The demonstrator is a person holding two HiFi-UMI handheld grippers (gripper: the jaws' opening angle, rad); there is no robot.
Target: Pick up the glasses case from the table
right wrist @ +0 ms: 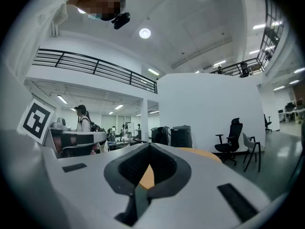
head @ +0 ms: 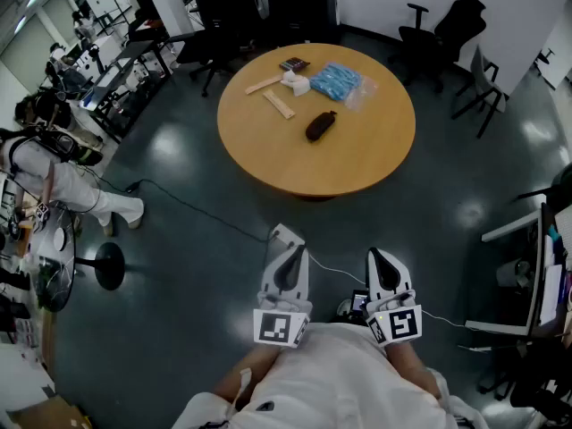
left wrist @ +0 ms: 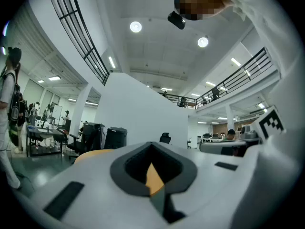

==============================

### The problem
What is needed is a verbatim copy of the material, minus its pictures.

### Task solution
The demonstrator is a person holding two HiFi-UMI handheld grippers (gripper: the jaws' opening angle, rad); there is no robot.
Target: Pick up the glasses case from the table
right wrist @ +0 ms: 
head @ +0 ms: 
left wrist @ +0 ms: 

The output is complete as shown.